• _DATA SECTION_
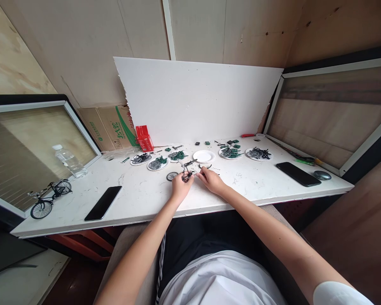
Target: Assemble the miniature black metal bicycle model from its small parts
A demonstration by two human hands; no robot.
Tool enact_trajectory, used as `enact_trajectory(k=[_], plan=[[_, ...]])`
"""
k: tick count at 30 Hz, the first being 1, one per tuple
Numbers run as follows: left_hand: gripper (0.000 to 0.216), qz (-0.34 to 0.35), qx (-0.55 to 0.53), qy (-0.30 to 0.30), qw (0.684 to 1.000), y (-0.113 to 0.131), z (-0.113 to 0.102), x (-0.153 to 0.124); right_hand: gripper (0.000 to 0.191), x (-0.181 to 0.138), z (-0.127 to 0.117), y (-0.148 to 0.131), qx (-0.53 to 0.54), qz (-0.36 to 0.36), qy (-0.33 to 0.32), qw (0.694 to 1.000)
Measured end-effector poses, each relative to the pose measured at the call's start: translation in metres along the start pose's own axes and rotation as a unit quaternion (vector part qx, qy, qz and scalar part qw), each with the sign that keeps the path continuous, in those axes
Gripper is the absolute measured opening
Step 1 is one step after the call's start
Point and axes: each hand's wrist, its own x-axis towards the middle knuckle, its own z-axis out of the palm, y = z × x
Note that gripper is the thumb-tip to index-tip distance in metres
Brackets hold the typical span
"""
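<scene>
My left hand (180, 186) grips a small black model bicycle frame (186, 168) above the white table (139, 195). Its fingers are wrapped round the lower part, hiding some of it. Just to the right, my right hand (212, 181) is closed in a pinch close to the frame. A thin piece seems to stick out between its fingertips, too small to name. A loose spoked wheel (172, 176) lies left of my left hand. Behind my right hand is a small curved black part (206, 166). An empty white paper plate (204, 156) sits just beyond both hands.
Several paper plates hold black and green parts, including a left plate (141, 159) and a right plate (259, 154). A finished model bicycle (51, 197), bottle (69, 161) and phone (103, 203) stand left. Another phone (297, 174) and mouse (322, 175) lie right. A red box (144, 138) is behind.
</scene>
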Motion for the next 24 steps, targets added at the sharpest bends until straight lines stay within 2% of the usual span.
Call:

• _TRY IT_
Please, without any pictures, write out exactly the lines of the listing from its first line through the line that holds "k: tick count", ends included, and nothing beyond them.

• _RESPONSE BOX_
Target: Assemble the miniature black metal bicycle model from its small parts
A demonstration by two human hands; no robot.
Tool enact_trajectory, used as `enact_trajectory(k=[_], plan=[[_, ...]])`
"""
k: tick count at 30 Hz, the first being 1, one per tuple

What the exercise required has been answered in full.